Loading property graphs

Loading property graphs#

See also

Fundamentals

Overview of ArchiTXT’s internal data representation.

ArchiTXT supports loading from property graph databases such as Neo4j. The transformation process shares core principles with relational databases, but adapts to the flexible node-and-edge structure of property graphs.

from neo4j import GraphDatabase
from architxt.database.loader.cypher import read_cypher

with (
    GraphDatabase.driver('bolt://localhost:7687') as driver,
    driver.session() as session,
):
    forest = read_cypher(session)

Process Overview#

ArchiTXT transforms a property graph into a hierarchical structure using graph arboricity with a BFS strategy. The process is designed to build compact trees that cover the schema efficiently to ensure tree fit into memory. Node labels with no incoming edge are selected as roots for the BFS. These are entry points in the schema graph and cannot be reached from other nodes.

Important

Edges are followed as defined in the graph so they should follow the 1-n cardinality for better distribution.

For each node having a root label, ArchiTXT perform a BFS, recursively traversing edges to build a small, self-contained tree. Edges are followed only once per BFS to prevents exponential growth of the tree and avoid cycle. The tree is build during the BFS, where nodes become group tree using the node label as group name and properties become entities. Edges are represented as relationships between groups. Attributed edges are promoted as an intermediate node before conversion. Each group will be assign the node element_id as it’s OID.

Important

If a node has multiple labels, only the first label will be used to define the group name.

Once all node with a root label are exhausted, the process continues for other unvisited nodes following a BFS from previous root.
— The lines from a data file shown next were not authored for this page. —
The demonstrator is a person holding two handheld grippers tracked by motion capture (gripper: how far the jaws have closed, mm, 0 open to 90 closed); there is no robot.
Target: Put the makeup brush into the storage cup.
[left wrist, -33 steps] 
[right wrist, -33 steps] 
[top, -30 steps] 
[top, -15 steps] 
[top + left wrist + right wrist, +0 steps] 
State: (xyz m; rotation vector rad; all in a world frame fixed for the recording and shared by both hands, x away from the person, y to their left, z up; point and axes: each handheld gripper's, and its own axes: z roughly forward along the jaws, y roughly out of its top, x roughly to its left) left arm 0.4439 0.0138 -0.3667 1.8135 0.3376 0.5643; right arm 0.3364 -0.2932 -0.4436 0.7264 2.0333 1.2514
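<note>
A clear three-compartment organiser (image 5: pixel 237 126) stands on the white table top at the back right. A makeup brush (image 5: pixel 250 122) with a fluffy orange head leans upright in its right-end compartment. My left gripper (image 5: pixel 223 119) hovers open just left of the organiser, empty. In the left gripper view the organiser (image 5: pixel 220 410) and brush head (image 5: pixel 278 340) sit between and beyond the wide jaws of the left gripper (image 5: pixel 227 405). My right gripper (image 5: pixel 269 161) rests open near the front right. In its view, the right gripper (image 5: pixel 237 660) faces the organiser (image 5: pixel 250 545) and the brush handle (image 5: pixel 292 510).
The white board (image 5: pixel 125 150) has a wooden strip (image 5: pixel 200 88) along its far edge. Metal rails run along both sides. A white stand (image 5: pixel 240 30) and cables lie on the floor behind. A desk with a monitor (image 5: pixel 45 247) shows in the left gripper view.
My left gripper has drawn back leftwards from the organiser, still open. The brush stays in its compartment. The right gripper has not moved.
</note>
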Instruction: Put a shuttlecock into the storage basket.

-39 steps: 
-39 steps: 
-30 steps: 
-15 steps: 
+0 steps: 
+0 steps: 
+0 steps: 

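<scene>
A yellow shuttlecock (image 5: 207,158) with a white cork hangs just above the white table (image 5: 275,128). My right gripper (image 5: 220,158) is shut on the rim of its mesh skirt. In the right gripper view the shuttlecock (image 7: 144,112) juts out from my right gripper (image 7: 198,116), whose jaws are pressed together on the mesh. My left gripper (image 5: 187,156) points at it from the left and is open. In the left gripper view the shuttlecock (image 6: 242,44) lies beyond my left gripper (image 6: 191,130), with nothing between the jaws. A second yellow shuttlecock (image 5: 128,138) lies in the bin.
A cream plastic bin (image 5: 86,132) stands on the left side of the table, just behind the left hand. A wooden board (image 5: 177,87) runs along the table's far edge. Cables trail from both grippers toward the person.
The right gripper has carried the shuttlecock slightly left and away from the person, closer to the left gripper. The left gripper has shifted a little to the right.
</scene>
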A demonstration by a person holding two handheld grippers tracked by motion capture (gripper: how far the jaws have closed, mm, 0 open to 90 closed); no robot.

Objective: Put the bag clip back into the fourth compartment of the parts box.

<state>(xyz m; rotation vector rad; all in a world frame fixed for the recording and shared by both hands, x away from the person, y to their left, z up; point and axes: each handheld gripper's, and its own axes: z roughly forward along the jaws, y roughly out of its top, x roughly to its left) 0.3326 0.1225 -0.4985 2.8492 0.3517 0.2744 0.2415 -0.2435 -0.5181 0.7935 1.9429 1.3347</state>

This ensures that all data is eventually covered without redundancy.

Sampling#

It is possible to specify the maximum number of node to read per label to extract a sample of a large database.

from neo4j import GraphDatabase
from architxt.database.loader.cypher import read_cypher

with (
    GraphDatabase.driver('bolt://localhost:7687') as driver,
    driver.session() as session,
):
    forest = read_cypher(session, sample=100)  # Only 100 nodes will be extracted for each label

Cyclic Resolution#

During the BFS traversal, cycles like A → B → C → A are avoided by marking visited paths. If no BFS root can be determine for that cycle, an arbitrary node label is chosen as the one with the greater cardinality and the maximum number of instance.

Cycle-edge will yield a relation between the same group. The nodes can be used as BFS root (ie. it does not count as an input edge).